DATE                : 29/12/2025

HARDWARE PLATFORM(S): /

OPERATING SYSTEM(S): Systems running MongoDB versions prior to 8.2.3,
                     8.1.2 ,8.0.17, 7.0.28, 6.0.27, 5.0.32, 4.4.30.

=====================================================================
https://jira.mongodb.org/browse/SERVER-115508
https://jira.mongodb.org/browse/SERVER-106075
https://jira.mongodb.org/browse/SERVER-108565
https://jira.mongodb.org/browse/SERVER-103582
https://jira.mongodb.org/browse/SERVER-101180
_____________________________________________________________________


Make minimally sized buffers for uncompressed Messages



Export

    Type:    Bug
    Resolution:    Fixed
    Priority:    Major - P3
    Fix Version/s:    4.4.30, 5.0.32, 6.0.27, 8.2.3, 8.0.17, 7.0.28
    Affects Version/s:    None
    Component/s:    None
    Labels:        auto-fix-version-interrupted 


    Backwards Compatibility:    Fully Compatible
    Operating System:    ALL
    Linked BF Score:    200
    CAR Domain/s:    None


Issue Status as of Dec 29 2025

SUMMARY

This is a critical fix to address CVE-2025-14847. Upgrade to 8.2.3,
8.0.17, 7.0.28, 6.0.27, 5.0.32, or 4.4.30.

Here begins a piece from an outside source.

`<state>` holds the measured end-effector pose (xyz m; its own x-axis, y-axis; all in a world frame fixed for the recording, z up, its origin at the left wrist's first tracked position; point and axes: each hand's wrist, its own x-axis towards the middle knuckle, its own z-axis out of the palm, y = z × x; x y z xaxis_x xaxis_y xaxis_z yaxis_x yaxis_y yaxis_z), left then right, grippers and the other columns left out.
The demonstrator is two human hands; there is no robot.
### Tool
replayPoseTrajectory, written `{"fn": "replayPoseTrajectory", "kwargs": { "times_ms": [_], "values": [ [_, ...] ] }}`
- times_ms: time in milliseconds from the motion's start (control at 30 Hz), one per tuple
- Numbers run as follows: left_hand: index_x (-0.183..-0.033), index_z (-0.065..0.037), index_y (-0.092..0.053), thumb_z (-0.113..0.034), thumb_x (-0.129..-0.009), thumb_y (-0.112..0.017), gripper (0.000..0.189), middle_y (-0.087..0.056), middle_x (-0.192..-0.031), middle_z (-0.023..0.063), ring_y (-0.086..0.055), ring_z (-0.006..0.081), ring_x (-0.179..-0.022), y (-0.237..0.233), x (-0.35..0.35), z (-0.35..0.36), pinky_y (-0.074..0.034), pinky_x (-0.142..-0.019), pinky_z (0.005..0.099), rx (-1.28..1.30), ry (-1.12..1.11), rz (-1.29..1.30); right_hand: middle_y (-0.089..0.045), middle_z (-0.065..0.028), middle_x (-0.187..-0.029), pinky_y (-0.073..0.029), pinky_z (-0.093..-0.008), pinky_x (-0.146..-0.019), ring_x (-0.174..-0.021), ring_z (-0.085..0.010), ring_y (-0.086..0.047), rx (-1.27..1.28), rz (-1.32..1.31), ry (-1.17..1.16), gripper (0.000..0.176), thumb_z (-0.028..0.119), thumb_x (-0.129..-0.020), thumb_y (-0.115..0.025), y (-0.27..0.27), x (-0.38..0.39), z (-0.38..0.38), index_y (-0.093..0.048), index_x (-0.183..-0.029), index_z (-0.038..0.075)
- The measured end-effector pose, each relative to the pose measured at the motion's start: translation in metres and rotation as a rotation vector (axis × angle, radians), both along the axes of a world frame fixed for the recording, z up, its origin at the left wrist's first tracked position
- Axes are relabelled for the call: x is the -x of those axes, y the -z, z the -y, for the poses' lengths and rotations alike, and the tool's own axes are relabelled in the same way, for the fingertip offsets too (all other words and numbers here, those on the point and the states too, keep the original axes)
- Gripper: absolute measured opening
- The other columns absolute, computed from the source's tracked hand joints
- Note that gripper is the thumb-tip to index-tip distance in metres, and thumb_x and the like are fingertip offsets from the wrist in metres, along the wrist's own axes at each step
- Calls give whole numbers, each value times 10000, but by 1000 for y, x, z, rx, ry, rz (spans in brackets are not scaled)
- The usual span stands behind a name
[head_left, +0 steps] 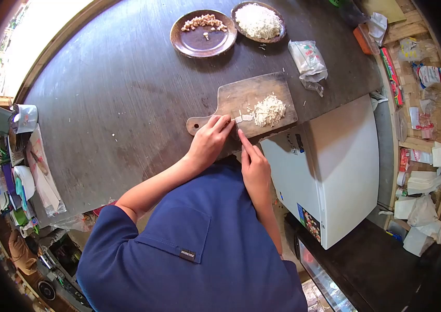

ISSUE DESCRIPTION AND IMPACT

An client-side exploit of the Server's zlib implementation can return
uninitialized heap memory without authenticating to the server. We
strongly recommend upgrading to a fixed version as soon as possible.

This issue affects MongoDB versions:

    MongoDB 8.2.0 through 8.2.2
    MongoDB 8.0.0 through 8.0.16
    MongoDB 7.0.0 through 7.0.26
    MongoDB 6.0.0 through 6.0.26
    MongoDB 5.0.0 through 5.0.31
    MongoDB 4.4.0 through 4.4.29
    All MongoDB Server v4.2 versions
    All MongoDB Server v4.0 versions
    All MongoDB Server v3.6 versions


WORKAROUND

We strongly suggest you upgrade immediately.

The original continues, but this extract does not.